Neu hat auch das Gewicht der Waffe einen Einfluss auf die Spielfigur.
Dadurch boten sich für Namco neue Formen des Gameplays,
das nun auch verschiedene Missionsarten zuliess und etwas mehr als ledigliche Survival-Modi erlaubte.
Eine äusserst dankbare Zugabe war auch die neue Rolle, mit der man sich zur Seite bewegen konnte wenn man umgehauen wurde.

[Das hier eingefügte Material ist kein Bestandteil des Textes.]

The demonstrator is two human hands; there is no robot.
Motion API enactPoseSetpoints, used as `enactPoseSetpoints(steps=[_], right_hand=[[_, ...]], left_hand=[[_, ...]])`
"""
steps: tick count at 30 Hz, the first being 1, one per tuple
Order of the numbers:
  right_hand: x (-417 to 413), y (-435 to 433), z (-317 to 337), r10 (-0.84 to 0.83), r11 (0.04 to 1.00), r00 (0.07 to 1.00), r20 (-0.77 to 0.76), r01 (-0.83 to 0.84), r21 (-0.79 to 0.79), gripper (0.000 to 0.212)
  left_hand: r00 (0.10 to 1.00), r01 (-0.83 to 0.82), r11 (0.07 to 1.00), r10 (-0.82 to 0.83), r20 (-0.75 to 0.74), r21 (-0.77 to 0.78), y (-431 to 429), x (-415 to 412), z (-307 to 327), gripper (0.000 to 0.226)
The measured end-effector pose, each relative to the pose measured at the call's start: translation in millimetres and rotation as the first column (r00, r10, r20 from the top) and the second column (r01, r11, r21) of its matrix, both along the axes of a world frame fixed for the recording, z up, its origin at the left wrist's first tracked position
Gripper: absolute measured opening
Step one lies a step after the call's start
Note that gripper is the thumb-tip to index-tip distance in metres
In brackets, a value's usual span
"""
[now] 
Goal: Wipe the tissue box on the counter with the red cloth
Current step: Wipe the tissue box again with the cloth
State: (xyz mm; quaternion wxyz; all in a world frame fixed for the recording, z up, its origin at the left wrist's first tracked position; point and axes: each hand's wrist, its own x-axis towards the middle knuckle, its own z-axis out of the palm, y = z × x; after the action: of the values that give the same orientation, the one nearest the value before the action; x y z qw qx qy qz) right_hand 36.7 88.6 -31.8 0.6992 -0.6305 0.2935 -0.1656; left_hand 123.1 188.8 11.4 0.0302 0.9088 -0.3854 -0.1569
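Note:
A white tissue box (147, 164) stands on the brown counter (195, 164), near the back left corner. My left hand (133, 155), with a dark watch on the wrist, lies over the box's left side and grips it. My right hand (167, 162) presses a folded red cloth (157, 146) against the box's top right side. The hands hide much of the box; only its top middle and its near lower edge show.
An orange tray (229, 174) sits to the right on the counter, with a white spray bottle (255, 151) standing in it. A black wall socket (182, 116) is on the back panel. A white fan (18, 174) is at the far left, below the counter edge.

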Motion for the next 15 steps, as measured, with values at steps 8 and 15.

Vergessen sind also die Tekken3-Zeiten, in welchen man hilflos auf dem Boden lag und der Gegner einen mit Luftattacken
eindeckte. Grafisch war Soul Calibur auch schon im letzten Jahr bereits ein Feuerwerk,
mit flüssigen 60 Bildern pro Sekunde und Grafikeffekten die einem den Mund wässrig machten.


Kurz gesagt: wer Soul Calibur noch nicht gespielt hat, der muss dies unbedingt tun, und zwar bald.
Das Adrenalin das dabei freigesetzt wird, kombiniert mit den detailreichsten Grafiken die man bislang gesehen hat,
führt ohne Wenn und Aber zwangsläufig zur besten Prügelorgie der Neuzeit.

Das Intro von Soul Calibur ist ausnahmsweise mal nicht ein animierter Film (wie wir es eigentlich von Namco gewöhnt sind),
sondern es ist ein Intro bei welchem die gesamte Grafik in Echtzeit berechnet wird.
Man stelle sich Dünen vor auf welche eine Kamera zuflitzt.
Dann schlagen verschiedene Waffen vor der Kamera in den Boden ein,
gefolgt von verschiedenen Portraits der einzelnen Kämpfer inklusive korrekter Schattenwürfe,
gestochen scharfer Texturen und einer Mimik der Figuren wie man sie bislang noch nicht gesehen hat.
Haare flattern im Wind und die Kleider der Kämpferinnen und Kämpfer hören auf die Gesetze der Schwerkraft.
Egal wie gut wir das Intro beschreiben, man muss es gesehen haben um zu verstehen, was Namco da für ein Feuerwerk abfackelt.